━━━ Data excerpt

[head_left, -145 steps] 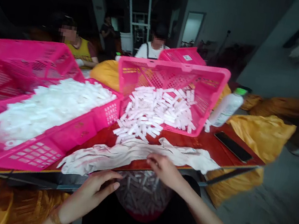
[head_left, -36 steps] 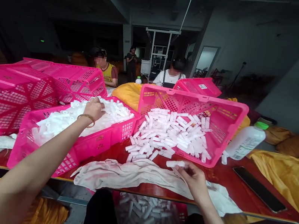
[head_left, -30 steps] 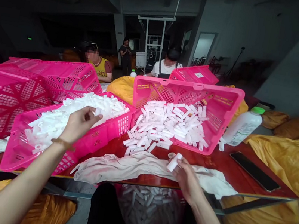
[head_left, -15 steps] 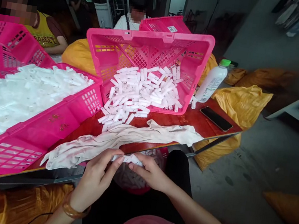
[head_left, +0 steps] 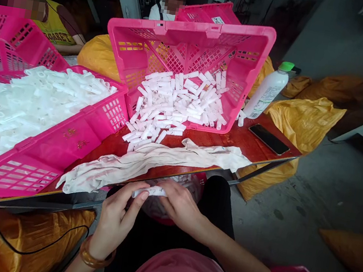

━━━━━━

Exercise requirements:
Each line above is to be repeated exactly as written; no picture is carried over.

Solution to this exercise:
[head_left, -145 steps] 
[head_left, -36 steps] 
[head_left, -30 steps] 
[head_left, -15 steps] 
[head_left, +0 steps] 

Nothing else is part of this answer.